▶ **WHAT THE EXERCISE ASKS**
Set down a true copy of the data, with all pictures left out.
=======
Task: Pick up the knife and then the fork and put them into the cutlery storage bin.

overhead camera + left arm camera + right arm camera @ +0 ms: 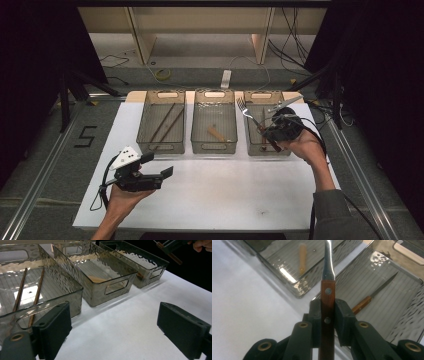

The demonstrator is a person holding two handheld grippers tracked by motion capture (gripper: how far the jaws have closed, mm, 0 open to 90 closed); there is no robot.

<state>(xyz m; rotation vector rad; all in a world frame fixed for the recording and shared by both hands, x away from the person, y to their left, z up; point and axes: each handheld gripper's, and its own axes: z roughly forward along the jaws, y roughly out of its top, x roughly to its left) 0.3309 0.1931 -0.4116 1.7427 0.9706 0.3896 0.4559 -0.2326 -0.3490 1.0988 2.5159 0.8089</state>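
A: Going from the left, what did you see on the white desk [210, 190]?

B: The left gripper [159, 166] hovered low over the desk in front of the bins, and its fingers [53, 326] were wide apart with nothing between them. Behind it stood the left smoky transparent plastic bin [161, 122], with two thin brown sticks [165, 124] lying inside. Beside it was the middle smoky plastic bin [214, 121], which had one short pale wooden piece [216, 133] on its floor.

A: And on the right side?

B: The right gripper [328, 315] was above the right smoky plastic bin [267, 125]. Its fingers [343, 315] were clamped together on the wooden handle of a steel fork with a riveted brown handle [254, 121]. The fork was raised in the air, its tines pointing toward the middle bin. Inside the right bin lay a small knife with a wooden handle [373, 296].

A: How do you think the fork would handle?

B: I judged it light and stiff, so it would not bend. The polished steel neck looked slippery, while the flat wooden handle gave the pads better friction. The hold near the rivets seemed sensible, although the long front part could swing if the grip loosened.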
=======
▶ **ANSWER BELOW**
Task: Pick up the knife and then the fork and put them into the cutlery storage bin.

overhead camera + left arm camera + right arm camera @ +0 ms: 

The demonstrator is a person holding two handheld grippers tracked by motion capture (gripper: how far the jaws have closed, mm, 0 open to 90 closed); there is no robot.

<state>(xyz m; rotation vector rad; all in a world frame fixed for the recording and shared by both hands, x away from the person, y to their left, z up; point and axes: each handheld gripper's, and its own axes: z roughly forward along the jaws, y roughly out of its top, x roughly to its left) 0.3309 0.1931 -0.4116 1.7427 0.9706 0.3896 0.4559 -0.2326 -0.3490 1.0988 2.5159 0.8089</state>
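A: Going from the left, what did you see on the white desk [210, 190]?

B: The left gripper [159, 166] hovered low over the desk in front of the bins, and its fingers [53, 326] were wide apart with nothing between them. Behind it stood the left smoky transparent plastic bin [161, 122], with two thin brown sticks [165, 124] lying inside. Beside it was the middle smoky plastic bin [214, 121], which had one short pale wooden piece [216, 133] on its floor.

A: And on the right side?

B: The right gripper [328, 315] was above the right smoky plastic bin [267, 125]. Its fingers [343, 315] were clamped together on the wooden handle of a steel fork with a riveted brown handle [254, 121]. The fork was raised in the air, its tines pointing toward the middle bin. Inside the right bin lay a small knife with a wooden handle [373, 296].

A: How do you think the fork would handle?

B: I judged it light and stiff, so it would not bend. The polished steel neck looked slippery, while the flat wooden handle gave the pads better friction. The hold near the rivets seemed sensible, although the long front part could swing if the grip loosened.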

That's the answer, with nothing more to add.